Set in more than five acres of land with luscious gardens in one of Delhi’s most stylish areas, the huge marble lobby, overlooking cobalt-blue pools in the garden, welcomes you in, lined with impeccable staff, trained to within an inch of their lives. Cool jazz wafts in from the cigar lounge, where regular smokers can have their own cigar lockers. The acclaimed New York City-based interior designer Adam Tihany is the man behind the new look, for which he took inspiration from Sir Edwin Lutyens’ design for the city. The result is an intelligent mix of aesthetics with custom-made Lutyens’ style teak and oak furniture in the creamy public spaces blending seamlessly with upholstery in India’s vibrant colour palette.

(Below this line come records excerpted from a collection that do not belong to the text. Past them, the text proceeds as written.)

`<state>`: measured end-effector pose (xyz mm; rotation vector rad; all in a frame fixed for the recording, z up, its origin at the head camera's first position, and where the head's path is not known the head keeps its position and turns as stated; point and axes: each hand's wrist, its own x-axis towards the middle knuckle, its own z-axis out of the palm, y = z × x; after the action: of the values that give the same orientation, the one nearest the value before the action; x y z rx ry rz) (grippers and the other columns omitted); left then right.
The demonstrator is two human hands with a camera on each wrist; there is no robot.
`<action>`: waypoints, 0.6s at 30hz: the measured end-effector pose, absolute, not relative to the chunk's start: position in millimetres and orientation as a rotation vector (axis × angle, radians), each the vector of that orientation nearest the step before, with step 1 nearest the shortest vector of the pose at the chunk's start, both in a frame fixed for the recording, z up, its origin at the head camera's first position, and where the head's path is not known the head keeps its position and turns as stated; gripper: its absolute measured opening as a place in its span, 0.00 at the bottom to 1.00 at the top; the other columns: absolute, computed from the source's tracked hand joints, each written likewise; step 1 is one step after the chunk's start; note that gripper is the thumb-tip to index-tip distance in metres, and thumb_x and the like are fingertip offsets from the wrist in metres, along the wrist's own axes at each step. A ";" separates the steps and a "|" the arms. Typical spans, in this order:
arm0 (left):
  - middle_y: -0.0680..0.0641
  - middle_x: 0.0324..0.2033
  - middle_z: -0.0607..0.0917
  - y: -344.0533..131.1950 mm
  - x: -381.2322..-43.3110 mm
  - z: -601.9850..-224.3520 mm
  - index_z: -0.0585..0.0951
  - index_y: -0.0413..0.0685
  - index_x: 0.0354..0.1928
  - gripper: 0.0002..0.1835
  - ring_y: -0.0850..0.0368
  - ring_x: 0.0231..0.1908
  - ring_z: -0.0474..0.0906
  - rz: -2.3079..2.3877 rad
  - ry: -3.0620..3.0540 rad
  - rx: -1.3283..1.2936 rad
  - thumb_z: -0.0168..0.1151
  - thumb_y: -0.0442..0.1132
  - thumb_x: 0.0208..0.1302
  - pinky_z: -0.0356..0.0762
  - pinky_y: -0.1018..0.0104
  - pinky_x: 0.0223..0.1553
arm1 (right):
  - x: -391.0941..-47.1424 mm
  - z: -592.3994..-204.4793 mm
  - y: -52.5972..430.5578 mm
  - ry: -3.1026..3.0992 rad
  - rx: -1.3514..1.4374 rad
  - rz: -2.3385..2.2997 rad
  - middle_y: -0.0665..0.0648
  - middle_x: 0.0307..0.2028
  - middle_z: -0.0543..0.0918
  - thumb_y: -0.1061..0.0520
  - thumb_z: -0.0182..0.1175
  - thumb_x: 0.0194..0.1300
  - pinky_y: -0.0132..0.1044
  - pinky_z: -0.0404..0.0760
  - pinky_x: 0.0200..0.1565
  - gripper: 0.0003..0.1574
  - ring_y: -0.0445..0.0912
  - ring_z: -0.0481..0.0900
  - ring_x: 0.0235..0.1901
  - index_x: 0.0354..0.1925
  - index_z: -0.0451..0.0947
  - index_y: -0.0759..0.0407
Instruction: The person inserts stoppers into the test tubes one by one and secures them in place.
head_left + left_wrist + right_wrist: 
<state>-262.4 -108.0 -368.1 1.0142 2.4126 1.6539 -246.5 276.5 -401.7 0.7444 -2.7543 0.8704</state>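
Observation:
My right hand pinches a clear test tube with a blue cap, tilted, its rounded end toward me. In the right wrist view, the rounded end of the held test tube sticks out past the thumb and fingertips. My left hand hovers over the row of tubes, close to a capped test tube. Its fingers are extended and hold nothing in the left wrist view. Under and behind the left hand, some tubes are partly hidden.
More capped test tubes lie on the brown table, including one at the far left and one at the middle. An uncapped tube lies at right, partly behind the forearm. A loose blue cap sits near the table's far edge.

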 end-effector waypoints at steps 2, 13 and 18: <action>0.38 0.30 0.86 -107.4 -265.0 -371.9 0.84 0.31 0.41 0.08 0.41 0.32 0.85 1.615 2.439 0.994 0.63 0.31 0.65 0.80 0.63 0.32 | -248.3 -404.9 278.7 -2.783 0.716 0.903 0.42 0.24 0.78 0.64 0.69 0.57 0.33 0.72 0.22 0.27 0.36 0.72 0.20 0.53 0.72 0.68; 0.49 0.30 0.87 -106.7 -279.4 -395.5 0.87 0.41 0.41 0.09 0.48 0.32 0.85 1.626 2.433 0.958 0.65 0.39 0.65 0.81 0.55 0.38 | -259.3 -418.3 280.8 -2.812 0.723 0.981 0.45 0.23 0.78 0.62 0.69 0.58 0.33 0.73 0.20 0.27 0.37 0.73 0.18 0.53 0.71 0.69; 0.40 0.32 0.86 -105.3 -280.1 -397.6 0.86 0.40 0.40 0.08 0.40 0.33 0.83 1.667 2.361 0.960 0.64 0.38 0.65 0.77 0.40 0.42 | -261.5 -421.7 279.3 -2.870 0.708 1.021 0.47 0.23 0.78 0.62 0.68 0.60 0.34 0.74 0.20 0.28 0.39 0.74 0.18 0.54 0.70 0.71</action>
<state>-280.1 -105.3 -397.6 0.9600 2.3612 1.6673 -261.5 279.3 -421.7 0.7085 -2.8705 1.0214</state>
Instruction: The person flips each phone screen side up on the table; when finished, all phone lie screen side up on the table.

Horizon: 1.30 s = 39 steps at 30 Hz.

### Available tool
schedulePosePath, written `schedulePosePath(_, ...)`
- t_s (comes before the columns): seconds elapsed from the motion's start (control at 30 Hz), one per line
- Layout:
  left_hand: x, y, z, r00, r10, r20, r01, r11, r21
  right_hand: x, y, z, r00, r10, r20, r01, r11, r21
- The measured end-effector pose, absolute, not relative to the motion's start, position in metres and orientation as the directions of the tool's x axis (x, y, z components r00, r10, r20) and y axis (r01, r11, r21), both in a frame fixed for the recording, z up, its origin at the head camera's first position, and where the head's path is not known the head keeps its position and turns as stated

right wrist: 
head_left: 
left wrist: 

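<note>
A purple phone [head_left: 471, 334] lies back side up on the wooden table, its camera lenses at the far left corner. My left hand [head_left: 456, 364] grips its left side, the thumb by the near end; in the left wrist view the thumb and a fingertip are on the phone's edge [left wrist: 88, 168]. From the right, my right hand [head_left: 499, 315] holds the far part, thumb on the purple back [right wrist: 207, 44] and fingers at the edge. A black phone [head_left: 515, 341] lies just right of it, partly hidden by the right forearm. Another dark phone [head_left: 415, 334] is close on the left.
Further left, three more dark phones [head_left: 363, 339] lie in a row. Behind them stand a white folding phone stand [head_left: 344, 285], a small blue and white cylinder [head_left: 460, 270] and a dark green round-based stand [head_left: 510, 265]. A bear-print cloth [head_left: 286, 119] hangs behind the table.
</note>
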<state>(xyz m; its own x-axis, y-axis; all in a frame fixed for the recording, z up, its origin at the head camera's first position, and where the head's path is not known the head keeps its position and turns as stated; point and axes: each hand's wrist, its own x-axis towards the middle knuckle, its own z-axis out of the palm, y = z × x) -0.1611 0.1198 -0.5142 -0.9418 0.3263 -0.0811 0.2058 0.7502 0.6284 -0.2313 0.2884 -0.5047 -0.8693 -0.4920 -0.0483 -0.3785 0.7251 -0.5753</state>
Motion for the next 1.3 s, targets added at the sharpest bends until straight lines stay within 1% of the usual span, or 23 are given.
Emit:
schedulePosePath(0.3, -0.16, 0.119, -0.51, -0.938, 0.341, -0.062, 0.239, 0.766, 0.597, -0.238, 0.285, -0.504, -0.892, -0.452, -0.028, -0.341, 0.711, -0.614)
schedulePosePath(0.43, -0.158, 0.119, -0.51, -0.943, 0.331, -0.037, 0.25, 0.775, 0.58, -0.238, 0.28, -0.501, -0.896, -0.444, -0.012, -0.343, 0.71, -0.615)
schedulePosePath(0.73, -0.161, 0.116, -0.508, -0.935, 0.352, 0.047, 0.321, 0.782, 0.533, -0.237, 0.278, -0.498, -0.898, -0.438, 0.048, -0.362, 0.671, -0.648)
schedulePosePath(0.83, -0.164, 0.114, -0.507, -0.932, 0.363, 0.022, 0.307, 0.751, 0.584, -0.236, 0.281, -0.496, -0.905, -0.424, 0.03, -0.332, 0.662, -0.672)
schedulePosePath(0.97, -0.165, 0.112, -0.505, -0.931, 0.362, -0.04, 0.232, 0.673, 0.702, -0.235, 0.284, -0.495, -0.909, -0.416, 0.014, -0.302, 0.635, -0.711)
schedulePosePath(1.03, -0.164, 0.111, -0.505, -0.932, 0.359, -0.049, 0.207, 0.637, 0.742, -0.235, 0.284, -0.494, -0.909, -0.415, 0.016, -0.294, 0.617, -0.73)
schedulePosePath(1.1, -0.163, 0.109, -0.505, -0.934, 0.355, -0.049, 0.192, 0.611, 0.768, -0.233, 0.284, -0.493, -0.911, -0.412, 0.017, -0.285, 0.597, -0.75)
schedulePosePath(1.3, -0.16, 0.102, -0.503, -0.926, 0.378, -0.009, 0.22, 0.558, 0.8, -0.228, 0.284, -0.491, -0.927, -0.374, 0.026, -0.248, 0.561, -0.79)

The 220 rooms (including 34 suites) are generously sized, overlooking the densely wooded greens of Delhi Golf Course; others have fine views of magnificent Humayun’s Tomb. Enjoy turquoise walls, peacock-blue cushions, hand-tufted rugs, large windows and fine Italian marble bathrooms. An iPad controls your every move from curtain-opening to “Prayer direction” (it points you towards Mecca). Splash out on the presidential Kohinoor Suite, an exquisite picture of pale-green Indian silk, milky-white Greek Thassos marble, life-size bronze sculptures and bookshelves of leather-bound classics.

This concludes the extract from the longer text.